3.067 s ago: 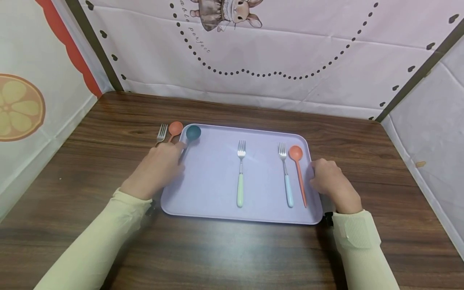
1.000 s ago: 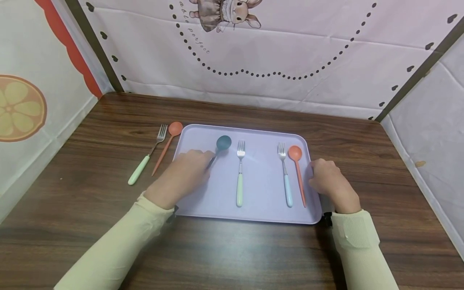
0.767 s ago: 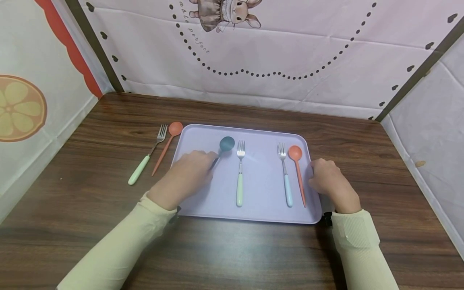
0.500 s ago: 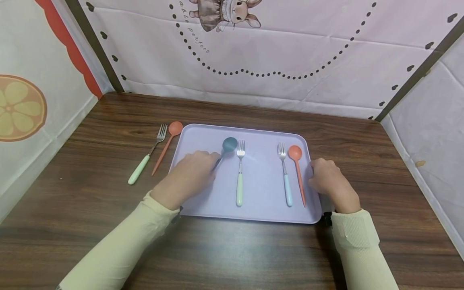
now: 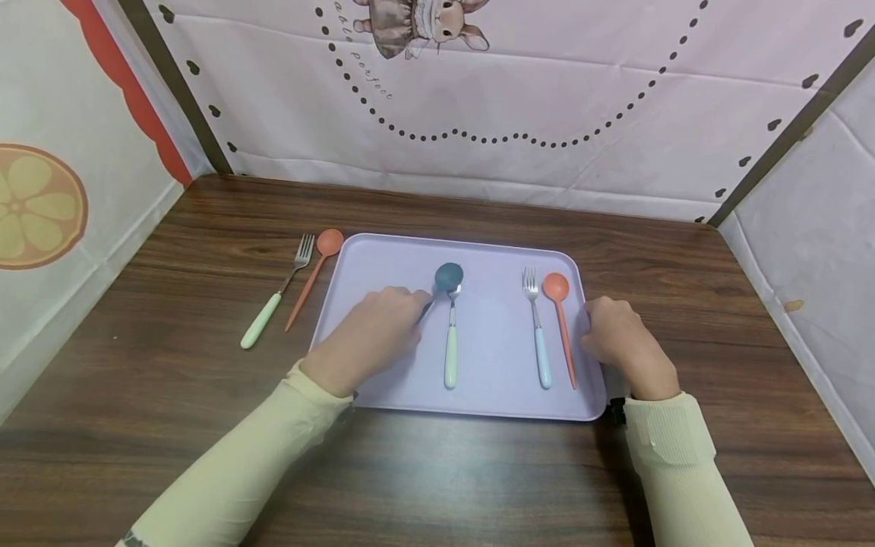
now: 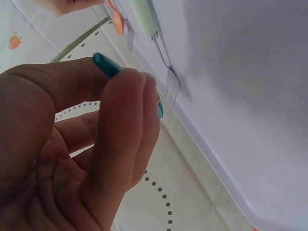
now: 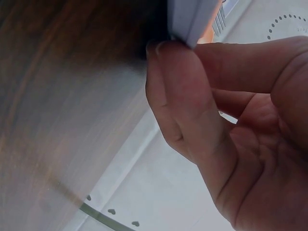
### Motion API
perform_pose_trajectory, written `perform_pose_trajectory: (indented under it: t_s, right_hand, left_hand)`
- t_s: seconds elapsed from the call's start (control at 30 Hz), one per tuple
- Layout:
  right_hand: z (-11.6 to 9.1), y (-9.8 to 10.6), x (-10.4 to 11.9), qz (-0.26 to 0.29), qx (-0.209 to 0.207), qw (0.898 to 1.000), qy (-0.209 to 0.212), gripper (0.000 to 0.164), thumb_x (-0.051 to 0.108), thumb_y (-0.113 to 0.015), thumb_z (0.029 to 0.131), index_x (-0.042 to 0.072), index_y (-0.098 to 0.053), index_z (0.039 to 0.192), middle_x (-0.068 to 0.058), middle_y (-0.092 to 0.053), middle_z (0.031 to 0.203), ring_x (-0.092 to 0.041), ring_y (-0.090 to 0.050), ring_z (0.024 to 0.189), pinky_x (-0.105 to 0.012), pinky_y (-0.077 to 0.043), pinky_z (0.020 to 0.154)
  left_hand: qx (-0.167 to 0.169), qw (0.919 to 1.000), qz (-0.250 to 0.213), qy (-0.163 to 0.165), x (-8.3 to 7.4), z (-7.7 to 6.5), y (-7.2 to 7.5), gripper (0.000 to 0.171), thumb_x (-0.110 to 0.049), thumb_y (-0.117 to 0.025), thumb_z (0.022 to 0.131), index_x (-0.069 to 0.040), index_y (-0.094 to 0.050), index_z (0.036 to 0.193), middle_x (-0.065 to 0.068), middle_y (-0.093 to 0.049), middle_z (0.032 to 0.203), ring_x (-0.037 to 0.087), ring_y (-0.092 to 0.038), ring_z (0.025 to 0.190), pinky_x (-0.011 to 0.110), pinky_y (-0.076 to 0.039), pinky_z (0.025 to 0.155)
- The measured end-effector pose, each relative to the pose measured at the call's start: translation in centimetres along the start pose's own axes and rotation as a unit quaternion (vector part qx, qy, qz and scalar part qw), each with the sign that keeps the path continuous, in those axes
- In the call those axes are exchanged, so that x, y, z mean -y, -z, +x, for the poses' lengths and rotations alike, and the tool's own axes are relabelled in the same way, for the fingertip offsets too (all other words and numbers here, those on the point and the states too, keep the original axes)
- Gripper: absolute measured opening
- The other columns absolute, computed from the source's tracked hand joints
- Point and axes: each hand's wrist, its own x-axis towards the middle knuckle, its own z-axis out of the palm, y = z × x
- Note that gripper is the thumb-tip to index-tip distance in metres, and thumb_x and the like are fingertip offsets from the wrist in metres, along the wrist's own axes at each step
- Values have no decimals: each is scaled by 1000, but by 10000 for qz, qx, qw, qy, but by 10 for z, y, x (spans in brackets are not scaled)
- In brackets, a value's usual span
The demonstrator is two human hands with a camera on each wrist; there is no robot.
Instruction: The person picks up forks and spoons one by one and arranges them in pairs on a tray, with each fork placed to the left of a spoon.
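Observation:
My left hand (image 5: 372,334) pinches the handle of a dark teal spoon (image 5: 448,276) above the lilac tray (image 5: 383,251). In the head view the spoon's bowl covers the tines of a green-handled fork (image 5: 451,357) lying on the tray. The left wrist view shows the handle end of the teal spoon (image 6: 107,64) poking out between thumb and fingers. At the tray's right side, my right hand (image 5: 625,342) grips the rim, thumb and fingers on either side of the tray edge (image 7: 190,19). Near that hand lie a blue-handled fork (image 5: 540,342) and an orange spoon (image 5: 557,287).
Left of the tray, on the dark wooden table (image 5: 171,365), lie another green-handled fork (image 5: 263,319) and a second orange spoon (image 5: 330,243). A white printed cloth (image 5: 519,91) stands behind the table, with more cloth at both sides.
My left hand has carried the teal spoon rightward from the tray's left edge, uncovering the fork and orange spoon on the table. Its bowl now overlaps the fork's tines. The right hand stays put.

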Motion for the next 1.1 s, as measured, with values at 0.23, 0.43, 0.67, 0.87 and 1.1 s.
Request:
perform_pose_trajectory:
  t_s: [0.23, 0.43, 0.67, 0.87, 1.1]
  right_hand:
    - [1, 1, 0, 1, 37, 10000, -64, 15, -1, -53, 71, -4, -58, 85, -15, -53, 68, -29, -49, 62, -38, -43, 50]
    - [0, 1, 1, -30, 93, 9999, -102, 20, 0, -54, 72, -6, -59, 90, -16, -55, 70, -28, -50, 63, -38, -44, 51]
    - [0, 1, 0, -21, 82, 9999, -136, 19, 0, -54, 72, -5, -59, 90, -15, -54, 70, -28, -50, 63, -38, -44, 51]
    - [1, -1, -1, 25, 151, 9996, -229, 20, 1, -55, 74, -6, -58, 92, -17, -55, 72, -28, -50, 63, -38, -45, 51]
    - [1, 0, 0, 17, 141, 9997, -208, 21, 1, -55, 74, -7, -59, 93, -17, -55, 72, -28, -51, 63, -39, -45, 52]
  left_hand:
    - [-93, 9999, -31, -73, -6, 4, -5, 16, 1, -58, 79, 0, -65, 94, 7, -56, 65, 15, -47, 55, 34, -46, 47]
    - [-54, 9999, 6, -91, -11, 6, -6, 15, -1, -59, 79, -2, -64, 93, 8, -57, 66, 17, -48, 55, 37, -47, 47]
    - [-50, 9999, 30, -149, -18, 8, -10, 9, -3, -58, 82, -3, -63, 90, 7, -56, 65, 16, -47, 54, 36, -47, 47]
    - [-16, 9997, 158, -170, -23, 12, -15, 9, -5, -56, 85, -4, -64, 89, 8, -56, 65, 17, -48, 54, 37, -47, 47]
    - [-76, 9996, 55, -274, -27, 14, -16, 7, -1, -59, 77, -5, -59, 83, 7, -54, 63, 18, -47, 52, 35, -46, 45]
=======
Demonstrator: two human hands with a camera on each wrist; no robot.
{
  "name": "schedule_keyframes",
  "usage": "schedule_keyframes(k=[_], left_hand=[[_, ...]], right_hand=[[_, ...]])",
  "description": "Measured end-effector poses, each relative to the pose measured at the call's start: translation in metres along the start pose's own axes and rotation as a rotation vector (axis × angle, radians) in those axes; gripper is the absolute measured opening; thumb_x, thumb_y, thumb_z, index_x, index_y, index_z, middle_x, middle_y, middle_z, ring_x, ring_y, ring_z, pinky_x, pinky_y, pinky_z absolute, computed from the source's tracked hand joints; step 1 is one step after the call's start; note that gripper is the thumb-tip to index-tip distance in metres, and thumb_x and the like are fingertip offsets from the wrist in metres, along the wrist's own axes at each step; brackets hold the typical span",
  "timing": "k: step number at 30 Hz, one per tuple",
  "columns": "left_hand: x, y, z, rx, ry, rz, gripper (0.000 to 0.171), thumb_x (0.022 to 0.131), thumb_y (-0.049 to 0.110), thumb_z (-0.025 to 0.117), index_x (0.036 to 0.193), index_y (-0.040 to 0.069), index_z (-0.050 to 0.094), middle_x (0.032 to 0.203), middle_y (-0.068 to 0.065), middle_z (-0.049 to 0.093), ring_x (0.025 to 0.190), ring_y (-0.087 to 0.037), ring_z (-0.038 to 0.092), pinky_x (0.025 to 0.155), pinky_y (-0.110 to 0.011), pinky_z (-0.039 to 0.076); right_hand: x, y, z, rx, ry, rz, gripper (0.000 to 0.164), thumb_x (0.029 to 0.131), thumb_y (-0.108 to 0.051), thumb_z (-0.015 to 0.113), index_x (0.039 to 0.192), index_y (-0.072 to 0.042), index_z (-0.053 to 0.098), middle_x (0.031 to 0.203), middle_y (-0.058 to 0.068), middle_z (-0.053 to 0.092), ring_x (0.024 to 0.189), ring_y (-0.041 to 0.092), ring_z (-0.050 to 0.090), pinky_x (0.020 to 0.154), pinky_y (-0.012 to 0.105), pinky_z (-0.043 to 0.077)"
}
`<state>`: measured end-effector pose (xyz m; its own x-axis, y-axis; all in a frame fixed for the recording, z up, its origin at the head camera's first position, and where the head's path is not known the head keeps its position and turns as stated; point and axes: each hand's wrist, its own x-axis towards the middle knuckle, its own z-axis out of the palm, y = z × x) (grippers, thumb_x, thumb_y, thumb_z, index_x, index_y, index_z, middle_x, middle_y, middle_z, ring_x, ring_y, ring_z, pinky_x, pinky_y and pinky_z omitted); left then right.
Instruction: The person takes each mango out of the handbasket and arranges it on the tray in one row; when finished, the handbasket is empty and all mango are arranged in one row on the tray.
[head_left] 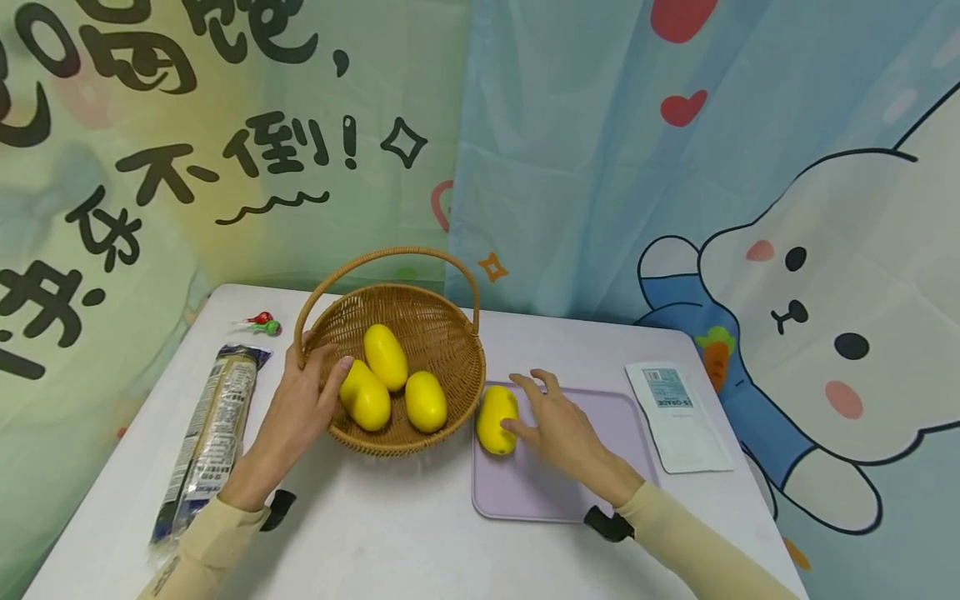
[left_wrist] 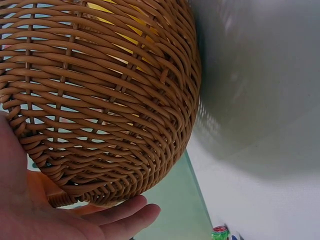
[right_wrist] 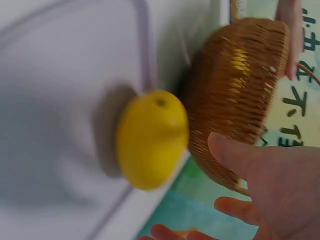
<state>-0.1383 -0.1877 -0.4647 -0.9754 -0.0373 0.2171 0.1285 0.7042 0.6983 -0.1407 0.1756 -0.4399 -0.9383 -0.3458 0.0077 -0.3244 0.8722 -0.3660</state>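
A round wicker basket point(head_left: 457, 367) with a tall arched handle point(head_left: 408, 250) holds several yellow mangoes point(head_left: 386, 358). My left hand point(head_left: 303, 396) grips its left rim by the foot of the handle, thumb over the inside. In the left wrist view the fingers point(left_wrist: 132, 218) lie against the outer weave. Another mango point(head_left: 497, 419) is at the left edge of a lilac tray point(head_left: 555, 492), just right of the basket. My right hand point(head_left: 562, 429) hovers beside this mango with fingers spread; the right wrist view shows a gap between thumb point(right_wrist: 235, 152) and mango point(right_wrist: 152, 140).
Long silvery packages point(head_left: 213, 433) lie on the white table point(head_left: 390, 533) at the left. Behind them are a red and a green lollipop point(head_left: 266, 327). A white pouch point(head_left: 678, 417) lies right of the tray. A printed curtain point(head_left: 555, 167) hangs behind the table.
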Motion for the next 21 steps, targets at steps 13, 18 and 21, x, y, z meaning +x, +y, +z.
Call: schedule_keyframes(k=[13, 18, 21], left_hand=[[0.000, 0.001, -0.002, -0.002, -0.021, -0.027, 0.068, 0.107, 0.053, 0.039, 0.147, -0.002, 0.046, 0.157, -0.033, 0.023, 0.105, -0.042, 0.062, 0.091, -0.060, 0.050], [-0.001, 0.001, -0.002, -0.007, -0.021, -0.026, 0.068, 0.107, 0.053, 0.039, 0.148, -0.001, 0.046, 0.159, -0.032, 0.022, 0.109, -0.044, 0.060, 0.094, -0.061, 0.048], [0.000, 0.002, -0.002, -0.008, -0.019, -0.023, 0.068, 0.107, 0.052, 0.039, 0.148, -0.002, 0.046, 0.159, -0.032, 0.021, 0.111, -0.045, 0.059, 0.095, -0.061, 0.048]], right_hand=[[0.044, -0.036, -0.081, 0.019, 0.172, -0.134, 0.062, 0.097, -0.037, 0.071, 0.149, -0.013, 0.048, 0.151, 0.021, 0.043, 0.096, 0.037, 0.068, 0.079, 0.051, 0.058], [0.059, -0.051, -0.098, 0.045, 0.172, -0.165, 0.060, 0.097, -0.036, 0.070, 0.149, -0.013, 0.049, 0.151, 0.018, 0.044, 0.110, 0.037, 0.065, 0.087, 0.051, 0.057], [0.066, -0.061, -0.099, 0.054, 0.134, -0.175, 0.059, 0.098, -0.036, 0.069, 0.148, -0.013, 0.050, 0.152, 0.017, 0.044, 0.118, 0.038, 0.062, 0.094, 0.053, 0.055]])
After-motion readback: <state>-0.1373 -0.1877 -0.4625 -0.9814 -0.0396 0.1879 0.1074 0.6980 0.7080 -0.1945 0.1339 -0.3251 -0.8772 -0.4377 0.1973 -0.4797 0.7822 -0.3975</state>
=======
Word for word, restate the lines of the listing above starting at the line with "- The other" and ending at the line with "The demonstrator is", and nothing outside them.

**Output for this exercise:**
- The other columns absolute, computed from the source's tracked hand joints
- Point and axes: each hand's wrist, its own x-axis towards the middle knuckle, its own z-axis out of the palm, y = z × x
- Note that gripper is the thumb-tip to index-tip distance in metres, and thumb_x and the like are fingertip offsets from the wrist in metres, along the wrist's own axes at each step
- Values have no decimals: each is scaled by 1000, but by 10000 for qz, qx, qw, qy, but by 10 for z, y, x (spans in brackets are not scaled)
- In brackets, a value's usual span
The demonstrator is two human hands with a camera on each wrist; there is no robot.

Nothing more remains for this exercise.